- _TASK PROMPT_: Nothing outside the range below should be printed. Output exactly the lines from the line with "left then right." to the line with "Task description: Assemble", both included.

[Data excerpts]
# # # #

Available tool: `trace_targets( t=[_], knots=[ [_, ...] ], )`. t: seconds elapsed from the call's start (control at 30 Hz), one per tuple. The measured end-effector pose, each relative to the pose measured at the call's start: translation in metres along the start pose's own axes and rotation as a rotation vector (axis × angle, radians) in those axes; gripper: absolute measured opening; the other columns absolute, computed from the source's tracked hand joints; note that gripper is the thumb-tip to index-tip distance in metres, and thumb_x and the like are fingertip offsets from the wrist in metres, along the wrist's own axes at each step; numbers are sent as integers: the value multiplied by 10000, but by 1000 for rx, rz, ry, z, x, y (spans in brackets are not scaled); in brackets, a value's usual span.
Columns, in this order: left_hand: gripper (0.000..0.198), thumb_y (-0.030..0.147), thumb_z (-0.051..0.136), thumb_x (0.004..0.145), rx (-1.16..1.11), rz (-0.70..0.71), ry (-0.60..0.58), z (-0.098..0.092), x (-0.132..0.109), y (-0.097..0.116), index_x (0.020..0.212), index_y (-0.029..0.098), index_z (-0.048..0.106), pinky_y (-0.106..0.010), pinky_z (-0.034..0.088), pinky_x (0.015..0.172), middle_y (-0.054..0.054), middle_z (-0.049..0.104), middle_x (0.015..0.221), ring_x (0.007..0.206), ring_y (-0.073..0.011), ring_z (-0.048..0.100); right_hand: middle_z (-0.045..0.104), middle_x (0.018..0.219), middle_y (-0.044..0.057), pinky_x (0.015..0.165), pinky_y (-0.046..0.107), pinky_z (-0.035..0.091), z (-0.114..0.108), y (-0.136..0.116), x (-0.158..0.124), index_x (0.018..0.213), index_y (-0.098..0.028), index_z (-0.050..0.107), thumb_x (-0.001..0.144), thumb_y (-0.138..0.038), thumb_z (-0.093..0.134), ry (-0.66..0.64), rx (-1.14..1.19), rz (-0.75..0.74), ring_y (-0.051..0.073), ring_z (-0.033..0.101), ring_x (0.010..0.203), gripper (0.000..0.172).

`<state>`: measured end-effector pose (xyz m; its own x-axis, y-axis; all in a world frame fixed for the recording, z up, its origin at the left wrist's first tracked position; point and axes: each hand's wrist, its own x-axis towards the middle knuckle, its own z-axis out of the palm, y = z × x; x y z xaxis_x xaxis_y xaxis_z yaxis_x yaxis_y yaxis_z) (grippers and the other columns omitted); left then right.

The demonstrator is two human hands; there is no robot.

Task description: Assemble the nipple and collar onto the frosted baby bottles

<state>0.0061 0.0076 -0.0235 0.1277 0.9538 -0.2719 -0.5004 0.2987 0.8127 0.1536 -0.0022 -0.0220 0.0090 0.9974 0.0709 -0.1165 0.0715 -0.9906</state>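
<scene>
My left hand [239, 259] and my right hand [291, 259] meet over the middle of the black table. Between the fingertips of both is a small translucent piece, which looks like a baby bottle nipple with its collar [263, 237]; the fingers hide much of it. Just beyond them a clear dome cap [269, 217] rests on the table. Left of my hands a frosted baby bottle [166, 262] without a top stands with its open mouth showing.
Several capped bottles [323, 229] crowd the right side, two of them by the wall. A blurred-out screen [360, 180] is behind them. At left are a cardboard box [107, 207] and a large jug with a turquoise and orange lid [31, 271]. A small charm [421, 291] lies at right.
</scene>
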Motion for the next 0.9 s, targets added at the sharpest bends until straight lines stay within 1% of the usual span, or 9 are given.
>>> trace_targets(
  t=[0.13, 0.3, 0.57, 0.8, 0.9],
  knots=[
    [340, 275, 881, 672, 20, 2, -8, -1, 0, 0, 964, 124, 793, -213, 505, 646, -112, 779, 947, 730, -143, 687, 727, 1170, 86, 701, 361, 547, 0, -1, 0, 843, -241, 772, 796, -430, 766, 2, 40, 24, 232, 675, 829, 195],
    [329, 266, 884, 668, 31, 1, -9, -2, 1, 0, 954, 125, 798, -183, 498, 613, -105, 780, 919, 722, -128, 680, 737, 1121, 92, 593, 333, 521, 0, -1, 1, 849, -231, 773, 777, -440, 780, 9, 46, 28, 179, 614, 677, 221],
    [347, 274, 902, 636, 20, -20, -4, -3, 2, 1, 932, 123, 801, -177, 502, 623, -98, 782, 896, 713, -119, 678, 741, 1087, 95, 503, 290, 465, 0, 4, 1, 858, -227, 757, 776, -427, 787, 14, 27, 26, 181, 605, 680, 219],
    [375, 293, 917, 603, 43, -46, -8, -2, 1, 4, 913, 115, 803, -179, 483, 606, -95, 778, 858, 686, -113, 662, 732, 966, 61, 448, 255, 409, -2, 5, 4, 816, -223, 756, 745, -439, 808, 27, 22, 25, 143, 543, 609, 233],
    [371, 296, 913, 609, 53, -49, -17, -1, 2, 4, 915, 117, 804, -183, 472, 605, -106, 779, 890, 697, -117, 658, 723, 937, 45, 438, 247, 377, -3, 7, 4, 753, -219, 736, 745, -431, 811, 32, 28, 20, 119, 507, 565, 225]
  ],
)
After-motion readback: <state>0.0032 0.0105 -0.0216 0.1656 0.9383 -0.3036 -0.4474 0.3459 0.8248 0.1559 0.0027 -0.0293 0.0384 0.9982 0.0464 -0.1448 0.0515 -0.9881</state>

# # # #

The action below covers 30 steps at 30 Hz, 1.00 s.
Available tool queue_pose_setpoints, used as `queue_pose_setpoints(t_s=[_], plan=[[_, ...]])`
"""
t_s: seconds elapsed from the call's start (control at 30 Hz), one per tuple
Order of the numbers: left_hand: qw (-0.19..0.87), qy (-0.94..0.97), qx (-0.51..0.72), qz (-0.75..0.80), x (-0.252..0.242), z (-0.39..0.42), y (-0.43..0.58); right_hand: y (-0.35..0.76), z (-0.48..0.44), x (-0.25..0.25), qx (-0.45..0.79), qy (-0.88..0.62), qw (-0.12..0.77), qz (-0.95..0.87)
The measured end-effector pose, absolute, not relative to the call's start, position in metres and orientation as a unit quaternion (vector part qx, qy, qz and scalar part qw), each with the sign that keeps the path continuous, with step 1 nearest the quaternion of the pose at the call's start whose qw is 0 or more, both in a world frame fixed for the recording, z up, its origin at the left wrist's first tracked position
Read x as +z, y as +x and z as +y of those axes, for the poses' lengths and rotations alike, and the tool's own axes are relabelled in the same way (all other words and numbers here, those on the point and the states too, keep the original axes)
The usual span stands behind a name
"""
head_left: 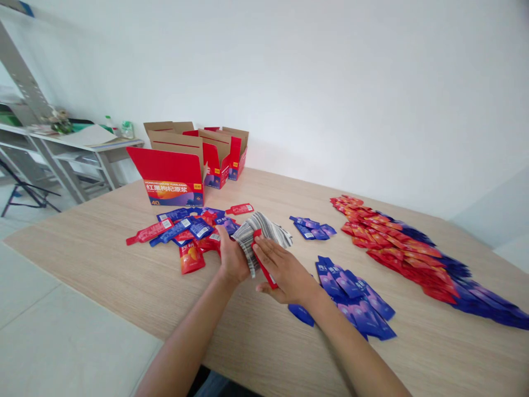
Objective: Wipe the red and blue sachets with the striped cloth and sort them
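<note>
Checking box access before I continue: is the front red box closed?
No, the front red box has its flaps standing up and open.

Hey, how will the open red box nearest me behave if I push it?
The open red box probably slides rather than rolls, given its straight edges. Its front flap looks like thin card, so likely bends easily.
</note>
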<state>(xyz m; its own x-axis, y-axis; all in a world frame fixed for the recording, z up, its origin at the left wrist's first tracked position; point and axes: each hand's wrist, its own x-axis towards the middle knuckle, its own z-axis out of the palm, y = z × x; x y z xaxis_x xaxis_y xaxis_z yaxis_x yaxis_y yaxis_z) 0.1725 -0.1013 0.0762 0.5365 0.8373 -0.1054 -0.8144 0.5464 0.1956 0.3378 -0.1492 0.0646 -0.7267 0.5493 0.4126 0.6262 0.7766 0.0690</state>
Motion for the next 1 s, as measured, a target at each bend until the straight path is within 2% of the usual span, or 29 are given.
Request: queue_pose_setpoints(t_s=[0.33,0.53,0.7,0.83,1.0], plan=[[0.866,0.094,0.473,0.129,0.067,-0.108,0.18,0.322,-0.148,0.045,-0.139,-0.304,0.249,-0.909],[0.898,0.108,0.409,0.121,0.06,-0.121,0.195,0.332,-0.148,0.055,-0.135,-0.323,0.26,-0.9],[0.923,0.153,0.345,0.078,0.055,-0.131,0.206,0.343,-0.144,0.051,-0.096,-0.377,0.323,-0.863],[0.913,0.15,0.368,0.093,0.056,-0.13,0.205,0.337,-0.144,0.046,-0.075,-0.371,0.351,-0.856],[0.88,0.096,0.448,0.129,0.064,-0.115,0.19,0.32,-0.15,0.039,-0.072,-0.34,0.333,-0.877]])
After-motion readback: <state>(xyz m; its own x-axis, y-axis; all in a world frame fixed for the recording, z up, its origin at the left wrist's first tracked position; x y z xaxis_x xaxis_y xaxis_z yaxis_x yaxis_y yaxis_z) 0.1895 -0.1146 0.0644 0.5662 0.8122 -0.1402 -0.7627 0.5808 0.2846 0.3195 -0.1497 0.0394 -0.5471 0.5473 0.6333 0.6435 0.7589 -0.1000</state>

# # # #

- _EXERCISE ANSWER_:
`<state>`: measured end-effector pose (xyz m; its own x-axis, y-axis; all in a world frame fixed for the recording, z up, its origin at the left wrist's first tracked position; point and axes: each hand's wrist, its own x-axis towards the middle knuckle, its own z-axis out of the palm, y = z × x; x y z xaxis_x xaxis_y xaxis_z yaxis_x yaxis_y yaxis_z) (grippers and the other columns omitted); left then right.

The demonstrator is two human hands; there is no robot.

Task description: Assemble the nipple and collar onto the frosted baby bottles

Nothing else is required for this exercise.